Your assignment –
Using the entries below, write out the line with "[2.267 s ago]", the line with "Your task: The", and every line in between, exactly as each is written.

Provided material –

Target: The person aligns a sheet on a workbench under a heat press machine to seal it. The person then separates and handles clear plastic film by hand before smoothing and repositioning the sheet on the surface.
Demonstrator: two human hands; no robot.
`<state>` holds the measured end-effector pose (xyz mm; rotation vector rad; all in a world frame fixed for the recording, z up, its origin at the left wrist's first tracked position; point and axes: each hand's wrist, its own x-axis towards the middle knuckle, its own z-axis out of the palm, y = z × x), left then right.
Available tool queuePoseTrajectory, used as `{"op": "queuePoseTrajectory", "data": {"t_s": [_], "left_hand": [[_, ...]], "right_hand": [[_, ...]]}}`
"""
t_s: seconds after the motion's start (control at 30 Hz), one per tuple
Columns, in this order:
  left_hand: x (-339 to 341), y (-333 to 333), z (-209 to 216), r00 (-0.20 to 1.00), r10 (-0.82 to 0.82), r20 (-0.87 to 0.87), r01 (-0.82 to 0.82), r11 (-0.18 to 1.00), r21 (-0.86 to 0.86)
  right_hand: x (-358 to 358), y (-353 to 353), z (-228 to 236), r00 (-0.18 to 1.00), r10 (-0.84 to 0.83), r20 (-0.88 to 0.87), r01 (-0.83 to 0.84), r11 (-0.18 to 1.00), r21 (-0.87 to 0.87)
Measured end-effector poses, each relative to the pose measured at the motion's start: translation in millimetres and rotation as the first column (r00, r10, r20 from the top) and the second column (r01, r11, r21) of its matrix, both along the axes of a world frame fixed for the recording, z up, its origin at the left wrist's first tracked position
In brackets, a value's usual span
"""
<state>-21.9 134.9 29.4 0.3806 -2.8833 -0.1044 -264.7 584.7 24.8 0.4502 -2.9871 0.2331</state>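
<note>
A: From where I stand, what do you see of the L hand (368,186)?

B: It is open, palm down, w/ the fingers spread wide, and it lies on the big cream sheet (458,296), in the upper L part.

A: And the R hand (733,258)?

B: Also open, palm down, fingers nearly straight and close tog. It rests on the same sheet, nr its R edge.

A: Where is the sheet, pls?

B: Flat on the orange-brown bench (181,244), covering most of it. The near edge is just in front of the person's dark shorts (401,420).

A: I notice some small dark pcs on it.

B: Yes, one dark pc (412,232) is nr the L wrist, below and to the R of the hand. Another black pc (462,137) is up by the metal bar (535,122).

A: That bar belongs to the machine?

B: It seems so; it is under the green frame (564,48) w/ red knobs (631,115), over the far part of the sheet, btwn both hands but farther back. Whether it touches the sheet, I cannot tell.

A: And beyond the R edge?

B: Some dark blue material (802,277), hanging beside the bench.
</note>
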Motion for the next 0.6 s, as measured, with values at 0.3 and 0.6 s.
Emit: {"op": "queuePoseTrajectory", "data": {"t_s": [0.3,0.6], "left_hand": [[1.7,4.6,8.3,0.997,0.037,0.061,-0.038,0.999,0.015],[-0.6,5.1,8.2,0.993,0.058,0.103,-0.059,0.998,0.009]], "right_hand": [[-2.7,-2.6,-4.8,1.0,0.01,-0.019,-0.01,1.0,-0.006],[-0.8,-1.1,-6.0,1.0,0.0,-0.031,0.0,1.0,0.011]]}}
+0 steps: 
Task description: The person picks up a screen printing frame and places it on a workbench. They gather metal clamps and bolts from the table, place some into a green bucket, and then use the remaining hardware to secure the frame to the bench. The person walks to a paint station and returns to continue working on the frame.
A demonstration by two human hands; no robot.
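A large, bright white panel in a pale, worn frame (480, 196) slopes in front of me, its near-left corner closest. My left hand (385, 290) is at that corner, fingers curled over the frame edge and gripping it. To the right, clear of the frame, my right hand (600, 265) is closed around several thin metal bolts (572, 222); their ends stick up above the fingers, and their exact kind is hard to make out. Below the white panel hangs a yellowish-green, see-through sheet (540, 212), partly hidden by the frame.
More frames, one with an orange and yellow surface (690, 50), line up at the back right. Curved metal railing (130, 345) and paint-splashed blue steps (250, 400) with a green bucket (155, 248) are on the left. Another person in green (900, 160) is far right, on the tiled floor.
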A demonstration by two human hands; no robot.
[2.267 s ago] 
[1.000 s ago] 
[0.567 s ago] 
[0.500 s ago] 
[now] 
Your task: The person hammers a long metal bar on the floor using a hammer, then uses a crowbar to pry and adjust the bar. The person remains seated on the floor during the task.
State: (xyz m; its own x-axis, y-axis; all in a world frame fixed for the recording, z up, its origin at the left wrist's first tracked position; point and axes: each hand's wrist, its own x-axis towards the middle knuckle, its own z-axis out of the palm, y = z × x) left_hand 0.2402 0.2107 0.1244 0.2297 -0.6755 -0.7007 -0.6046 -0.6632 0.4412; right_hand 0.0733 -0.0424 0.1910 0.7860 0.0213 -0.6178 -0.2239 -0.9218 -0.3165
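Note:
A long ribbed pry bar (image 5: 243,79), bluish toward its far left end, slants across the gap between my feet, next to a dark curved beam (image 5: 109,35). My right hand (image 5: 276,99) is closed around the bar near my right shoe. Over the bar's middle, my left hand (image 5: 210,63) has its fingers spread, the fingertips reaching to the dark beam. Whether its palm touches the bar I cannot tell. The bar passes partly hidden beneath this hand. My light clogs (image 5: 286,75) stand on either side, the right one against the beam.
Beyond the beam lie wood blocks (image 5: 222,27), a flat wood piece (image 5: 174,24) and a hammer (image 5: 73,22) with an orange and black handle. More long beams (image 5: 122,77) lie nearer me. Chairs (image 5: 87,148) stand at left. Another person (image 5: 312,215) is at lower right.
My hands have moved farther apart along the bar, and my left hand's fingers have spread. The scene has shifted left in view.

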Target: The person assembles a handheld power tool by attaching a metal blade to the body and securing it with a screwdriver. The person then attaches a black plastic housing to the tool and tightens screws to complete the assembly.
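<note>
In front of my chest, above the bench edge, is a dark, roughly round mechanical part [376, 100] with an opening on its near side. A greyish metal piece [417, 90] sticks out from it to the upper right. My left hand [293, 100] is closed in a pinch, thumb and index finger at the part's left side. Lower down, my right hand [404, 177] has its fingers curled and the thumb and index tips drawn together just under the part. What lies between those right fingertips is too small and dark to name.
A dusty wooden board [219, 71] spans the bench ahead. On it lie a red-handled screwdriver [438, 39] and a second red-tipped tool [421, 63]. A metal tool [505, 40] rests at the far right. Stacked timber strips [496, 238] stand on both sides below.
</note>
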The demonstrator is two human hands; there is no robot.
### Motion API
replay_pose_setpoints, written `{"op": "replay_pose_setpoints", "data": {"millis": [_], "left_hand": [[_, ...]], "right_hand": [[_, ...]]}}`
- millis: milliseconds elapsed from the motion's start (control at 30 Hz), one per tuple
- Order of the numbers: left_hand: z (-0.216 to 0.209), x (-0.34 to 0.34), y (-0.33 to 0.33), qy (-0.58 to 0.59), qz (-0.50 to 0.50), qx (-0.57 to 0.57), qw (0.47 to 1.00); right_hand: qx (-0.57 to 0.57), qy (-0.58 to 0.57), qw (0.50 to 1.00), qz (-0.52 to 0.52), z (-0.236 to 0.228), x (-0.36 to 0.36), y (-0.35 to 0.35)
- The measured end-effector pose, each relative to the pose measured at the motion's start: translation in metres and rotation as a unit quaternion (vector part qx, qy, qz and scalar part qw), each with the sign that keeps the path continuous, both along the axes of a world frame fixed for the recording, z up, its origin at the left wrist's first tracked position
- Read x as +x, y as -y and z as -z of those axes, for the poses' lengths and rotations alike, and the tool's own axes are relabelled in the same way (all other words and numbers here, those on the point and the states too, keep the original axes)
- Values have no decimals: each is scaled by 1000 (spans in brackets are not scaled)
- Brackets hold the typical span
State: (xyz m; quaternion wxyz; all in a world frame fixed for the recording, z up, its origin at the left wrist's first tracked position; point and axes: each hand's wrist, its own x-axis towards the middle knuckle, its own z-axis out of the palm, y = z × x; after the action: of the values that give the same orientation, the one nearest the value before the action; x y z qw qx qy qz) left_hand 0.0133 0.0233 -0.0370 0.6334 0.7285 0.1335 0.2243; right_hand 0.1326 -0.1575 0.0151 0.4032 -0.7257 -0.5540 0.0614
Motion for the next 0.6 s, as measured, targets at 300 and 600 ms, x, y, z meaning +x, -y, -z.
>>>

Solution to this task –
[2.267 s ago] 
[1.000 s ago] 
[0.567 s ago] 
[0.500 s ago] 
[now] 
Your task: The person hammers a long metal bar on the floor using a hammer, then uses a crowbar to pry and adjust the bar. The person remains seated on the floor during the task.

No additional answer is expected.